RECORDS SUPPLIED Start Marker
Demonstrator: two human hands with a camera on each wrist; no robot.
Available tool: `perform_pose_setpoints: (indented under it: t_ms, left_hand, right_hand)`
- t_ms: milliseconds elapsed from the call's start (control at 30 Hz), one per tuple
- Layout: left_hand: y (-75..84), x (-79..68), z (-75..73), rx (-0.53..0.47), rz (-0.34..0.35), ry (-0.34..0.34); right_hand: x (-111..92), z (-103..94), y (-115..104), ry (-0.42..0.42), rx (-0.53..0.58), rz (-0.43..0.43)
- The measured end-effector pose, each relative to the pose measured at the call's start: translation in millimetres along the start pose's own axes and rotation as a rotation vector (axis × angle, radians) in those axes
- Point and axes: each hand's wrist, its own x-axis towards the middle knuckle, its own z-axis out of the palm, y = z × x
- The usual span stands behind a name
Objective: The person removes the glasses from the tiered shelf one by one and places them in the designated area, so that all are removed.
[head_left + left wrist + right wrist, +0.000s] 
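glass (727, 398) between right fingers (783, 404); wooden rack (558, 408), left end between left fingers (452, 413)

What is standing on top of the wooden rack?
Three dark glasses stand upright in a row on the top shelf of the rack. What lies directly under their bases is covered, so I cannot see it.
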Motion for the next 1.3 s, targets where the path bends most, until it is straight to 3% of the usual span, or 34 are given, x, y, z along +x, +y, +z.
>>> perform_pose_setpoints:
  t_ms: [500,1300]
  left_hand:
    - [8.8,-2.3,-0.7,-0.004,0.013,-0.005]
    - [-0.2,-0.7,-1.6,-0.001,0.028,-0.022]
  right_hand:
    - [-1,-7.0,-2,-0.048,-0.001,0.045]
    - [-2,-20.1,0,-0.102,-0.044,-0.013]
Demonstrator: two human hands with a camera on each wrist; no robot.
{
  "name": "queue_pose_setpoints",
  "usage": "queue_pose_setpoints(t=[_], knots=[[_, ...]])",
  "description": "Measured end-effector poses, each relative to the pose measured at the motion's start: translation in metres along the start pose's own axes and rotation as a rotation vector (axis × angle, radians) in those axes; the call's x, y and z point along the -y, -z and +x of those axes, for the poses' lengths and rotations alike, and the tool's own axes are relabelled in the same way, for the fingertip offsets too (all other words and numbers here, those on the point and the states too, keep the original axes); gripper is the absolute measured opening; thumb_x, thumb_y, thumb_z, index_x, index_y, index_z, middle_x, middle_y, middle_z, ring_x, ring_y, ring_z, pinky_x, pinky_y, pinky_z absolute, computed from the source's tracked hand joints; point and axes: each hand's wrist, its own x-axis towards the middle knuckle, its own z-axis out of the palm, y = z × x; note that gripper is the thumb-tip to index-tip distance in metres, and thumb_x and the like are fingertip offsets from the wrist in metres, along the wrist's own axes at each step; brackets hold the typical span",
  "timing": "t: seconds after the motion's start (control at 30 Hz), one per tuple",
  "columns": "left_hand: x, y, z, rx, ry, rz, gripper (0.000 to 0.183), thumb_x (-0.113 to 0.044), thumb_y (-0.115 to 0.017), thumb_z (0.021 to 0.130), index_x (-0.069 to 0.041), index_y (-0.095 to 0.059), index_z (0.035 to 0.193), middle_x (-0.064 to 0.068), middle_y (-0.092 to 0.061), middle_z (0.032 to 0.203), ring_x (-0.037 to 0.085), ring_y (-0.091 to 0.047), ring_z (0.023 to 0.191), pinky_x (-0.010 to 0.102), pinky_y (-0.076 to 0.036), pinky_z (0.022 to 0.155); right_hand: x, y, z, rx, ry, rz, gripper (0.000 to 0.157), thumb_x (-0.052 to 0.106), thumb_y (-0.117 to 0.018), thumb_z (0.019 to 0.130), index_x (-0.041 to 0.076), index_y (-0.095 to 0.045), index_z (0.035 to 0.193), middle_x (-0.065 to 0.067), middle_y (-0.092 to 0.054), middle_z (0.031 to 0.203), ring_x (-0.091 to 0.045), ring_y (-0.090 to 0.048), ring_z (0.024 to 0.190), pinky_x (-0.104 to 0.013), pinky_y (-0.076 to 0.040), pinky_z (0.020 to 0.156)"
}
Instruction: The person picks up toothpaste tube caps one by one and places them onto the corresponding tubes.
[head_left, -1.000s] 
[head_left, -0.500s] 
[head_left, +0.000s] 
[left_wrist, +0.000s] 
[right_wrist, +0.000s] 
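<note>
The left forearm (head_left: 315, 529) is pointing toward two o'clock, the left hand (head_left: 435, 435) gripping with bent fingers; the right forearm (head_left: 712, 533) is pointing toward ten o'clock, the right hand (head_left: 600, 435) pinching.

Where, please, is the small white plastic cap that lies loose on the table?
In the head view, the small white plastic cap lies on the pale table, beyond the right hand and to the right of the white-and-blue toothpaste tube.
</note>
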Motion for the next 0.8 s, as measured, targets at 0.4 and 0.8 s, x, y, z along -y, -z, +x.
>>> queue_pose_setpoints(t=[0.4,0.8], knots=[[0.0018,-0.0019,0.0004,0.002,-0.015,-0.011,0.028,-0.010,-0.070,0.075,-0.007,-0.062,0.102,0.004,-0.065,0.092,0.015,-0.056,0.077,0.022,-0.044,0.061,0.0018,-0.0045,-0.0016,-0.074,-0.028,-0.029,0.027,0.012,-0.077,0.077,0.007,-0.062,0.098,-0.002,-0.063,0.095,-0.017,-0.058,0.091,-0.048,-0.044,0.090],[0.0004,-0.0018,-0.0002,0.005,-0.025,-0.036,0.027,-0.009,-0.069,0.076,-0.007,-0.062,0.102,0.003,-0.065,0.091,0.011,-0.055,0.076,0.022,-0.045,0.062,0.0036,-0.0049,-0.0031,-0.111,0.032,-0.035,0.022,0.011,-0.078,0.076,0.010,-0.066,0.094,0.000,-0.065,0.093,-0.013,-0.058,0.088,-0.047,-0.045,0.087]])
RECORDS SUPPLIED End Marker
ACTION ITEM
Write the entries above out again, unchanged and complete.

RESPONSE BELOW
Demonstrator: two human hands with a camera on each wrist; no robot.
Available tool: `perform_pose_setpoints: (indented under it: t_ms, left_hand, right_hand)`
- t_ms: milliseconds elapsed from the call's start (control at 30 Hz), one per tuple
- Layout: left_hand: y (-75..84), x (-79..68), z (-75..73), rx (-0.53..0.47), rz (-0.34..0.35), ry (-0.34..0.34); right_hand: x (-111..92), z (-103..94), y (-115..104), ry (-0.42..0.42), rx (-0.53..0.58), rz (-0.43..0.43)
- The measured end-effector pose, each relative to the pose measured at the call's start: translation in millimetres along the start pose's own axes and rotation as a rotation vector (axis × angle, radians) in those axes
- Point and axes: each hand's wrist, its own x-axis towards the middle knuckle, its own z-axis out of the palm, y = z × x
- The usual span stands behind a name
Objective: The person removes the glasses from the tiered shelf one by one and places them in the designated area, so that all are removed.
[head_left + left wrist + right wrist, +0.000s] 
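glass (727, 398) between right fingers (783, 404); wooden rack (558, 408), left end between left fingers (452, 413)

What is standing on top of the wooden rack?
Three dark glasses stand upright in a row on the top shelf of the rack. What lies directly under their bases is covered, so I cannot see it.
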Motion for the next 1.3 s, targets where the path bends most, until it is straight to 3% of the usual span, or 34 are given, x, y, z along +x, +y, +z.
>>> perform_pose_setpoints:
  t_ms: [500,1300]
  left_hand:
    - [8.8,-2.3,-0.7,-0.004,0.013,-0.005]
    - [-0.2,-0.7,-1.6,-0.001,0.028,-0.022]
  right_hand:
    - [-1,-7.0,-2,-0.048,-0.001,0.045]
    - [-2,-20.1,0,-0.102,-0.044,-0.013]
Demonstrator: two human hands with a camera on each wrist; no robot.
{
  "name": "queue_pose_setpoints",
  "usage": "queue_pose_setpoints(t=[_], knots=[[_, ...]])",
  "description": "Measured end-effector poses, each relative to the pose measured at the motion's start: translation in metres along the start pose's own axes and rotation as a rotation vector (axis × angle, radians) in those axes; the call's x, y and z point along the -y, -z and +x of those axes, for the poses' lengths and rotations alike, and the tool's own axes are relabelled in the same way, for the fingertip offsets too (all other words and numbers here, those on the point and the states too, keep the original axes); gripper is the absolute measured opening; thumb_x, thumb_y, thumb_z, index_x, index_y, index_z, middle_x, middle_y, middle_z, ring_x, ring_y, ring_z, pinky_x, pinky_y, pinky_z absolute, computed from the source's tracked hand joints; point and axes: each hand's wrist, its own x-axis towards the middle knuckle, its own z-axis out of the palm, y = z × x; note that gripper is the thumb-tip to index-tip distance in metres, and thumb_x and the like are fingertip offsets from the wrist in metres, along the wrist's own axes at each step; brackets hold the typical span",
  "timing": "t: seconds after the motion's start (control at 30 Hz), one per tuple",
  "columns": "left_hand: x, y, z, rx, ry, rz, gripper (0.000 to 0.183), thumb_x (-0.113 to 0.044), thumb_y (-0.115 to 0.017), thumb_z (0.021 to 0.130), index_x (-0.069 to 0.041), index_y (-0.095 to 0.059), index_z (0.035 to 0.193), middle_x (-0.064 to 0.068), middle_y (-0.092 to 0.061), middle_z (0.032 to 0.203), ring_x (-0.037 to 0.085), ring_y (-0.091 to 0.047), ring_z (0.023 to 0.191), pinky_x (-0.010 to 0.102), pinky_y (-0.076 to 0.036), pinky_z (0.022 to 0.155); right_hand: x, y, z, rx, ry, rz, gripper (0.000 to 0.157), thumb_x (-0.052 to 0.106), thumb_y (-0.117 to 0.018), thumb_z (0.019 to 0.130), index_x (-0.041 to 0.076), index_y (-0.095 to 0.045), index_z (0.035 to 0.193), middle_x (-0.065 to 0.067), middle_y (-0.092 to 0.054), middle_z (0.031 to 0.203), ring_x (-0.091 to 0.045), ring_y (-0.090 to 0.048), ring_z (0.024 to 0.190), pinky_x (-0.104 to 0.013), pinky_y (-0.076 to 0.040), pinky_z (0.020 to 0.156)"
}
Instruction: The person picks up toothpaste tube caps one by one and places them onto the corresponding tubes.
[head_left, -1.000s] 
[head_left, -0.500s] 
[head_left, +0.000s] 
[left_wrist, +0.000s] 
[right_wrist, +0.000s] 
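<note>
The left forearm (head_left: 315, 529) is pointing toward two o'clock, the left hand (head_left: 435, 435) gripping with bent fingers; the right forearm (head_left: 712, 533) is pointing toward ten o'clock, the right hand (head_left: 600, 435) pinching.

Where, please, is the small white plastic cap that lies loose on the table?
In the head view, the small white plastic cap lies on the pale table, beyond the right hand and to the right of the white-and-blue toothpaste tube.
</note>
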Motion for the next 0.8 s, as measured, targets at 0.4 and 0.8 s, x, y, z along -y, -z, +x.
>>> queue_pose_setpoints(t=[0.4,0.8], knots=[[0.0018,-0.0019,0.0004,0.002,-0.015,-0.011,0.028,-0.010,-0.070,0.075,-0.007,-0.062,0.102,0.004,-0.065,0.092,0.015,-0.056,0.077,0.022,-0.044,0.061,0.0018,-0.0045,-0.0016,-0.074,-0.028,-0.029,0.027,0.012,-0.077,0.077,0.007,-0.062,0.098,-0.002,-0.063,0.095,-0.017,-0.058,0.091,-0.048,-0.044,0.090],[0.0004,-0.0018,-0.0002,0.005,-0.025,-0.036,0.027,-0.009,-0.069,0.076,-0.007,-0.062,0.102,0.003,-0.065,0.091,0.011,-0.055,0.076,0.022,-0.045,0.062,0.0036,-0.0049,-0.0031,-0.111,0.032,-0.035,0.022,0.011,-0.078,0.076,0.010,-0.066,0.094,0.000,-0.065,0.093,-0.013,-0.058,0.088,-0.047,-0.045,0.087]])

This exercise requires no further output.